• Exercise directions
Wherever the word "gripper" occurs in the listing, copy the whole line.

==*==

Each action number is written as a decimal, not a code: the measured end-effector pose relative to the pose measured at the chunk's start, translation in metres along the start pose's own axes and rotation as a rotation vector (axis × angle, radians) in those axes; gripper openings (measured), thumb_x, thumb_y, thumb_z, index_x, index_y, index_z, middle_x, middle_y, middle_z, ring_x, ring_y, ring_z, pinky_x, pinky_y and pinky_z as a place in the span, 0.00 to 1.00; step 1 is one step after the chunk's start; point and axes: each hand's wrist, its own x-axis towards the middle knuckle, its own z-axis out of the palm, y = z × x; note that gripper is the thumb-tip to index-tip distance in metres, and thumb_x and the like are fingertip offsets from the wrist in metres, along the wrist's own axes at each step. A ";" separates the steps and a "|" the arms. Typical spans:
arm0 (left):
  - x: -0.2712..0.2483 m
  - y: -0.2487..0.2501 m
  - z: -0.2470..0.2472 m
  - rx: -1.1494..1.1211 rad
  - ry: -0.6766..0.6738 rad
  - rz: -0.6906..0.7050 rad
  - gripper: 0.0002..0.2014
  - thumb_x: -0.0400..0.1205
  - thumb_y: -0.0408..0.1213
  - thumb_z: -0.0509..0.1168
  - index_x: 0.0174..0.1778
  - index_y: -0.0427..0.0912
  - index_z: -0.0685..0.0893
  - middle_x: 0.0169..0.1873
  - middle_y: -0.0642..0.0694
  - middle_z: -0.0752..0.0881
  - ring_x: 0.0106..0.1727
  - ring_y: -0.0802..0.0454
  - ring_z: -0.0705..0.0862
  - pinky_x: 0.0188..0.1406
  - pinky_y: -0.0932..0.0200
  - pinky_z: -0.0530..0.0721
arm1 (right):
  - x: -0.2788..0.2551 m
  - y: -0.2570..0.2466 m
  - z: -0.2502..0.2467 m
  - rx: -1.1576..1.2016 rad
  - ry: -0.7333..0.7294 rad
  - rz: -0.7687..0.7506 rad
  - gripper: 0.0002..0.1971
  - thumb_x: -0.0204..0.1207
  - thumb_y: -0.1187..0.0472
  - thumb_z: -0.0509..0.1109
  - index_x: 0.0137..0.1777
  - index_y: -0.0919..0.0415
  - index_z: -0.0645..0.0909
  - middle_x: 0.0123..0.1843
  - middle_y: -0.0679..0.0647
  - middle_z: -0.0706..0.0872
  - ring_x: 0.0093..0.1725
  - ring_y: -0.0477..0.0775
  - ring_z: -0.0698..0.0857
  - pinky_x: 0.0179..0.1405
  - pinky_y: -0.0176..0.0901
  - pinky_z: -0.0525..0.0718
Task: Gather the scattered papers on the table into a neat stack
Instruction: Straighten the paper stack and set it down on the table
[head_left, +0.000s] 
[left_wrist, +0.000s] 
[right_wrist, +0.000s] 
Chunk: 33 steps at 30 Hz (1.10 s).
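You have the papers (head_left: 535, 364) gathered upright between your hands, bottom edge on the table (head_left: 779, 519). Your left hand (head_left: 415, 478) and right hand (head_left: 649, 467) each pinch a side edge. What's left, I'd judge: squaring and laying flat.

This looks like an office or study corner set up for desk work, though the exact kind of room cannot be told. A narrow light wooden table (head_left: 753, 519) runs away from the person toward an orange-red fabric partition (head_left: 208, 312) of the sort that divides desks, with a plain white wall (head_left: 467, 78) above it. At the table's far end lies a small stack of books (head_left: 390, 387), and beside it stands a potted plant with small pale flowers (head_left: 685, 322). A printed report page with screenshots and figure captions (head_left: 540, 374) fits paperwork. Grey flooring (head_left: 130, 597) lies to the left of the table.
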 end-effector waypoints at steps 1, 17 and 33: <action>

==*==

• Task result
Each action number is written as a decimal, not a code: the measured end-effector pose relative to the pose measured at the chunk's start, translation in metres along the start pose's own axes and rotation as a rotation vector (axis × angle, radians) in those axes; gripper openings (measured), thumb_x, thumb_y, thumb_z, index_x, index_y, index_z, middle_x, middle_y, middle_z, ring_x, ring_y, ring_z, pinky_x, pinky_y and pinky_z as a place in the span, 0.00 to 1.00; step 1 is one step after the chunk's start; point and axes: each hand's wrist, its own x-axis towards the middle knuckle, its own z-axis out of the palm, y = z × x; note that gripper is the thumb-tip to index-tip distance in metres, and thumb_x and the like are fingertip offsets from the wrist in metres, along the wrist's own axes at each step. A ";" separates the steps and a "|" the arms. Typical spans:
  - gripper: 0.0002..0.2014
  - gripper: 0.0002..0.1971

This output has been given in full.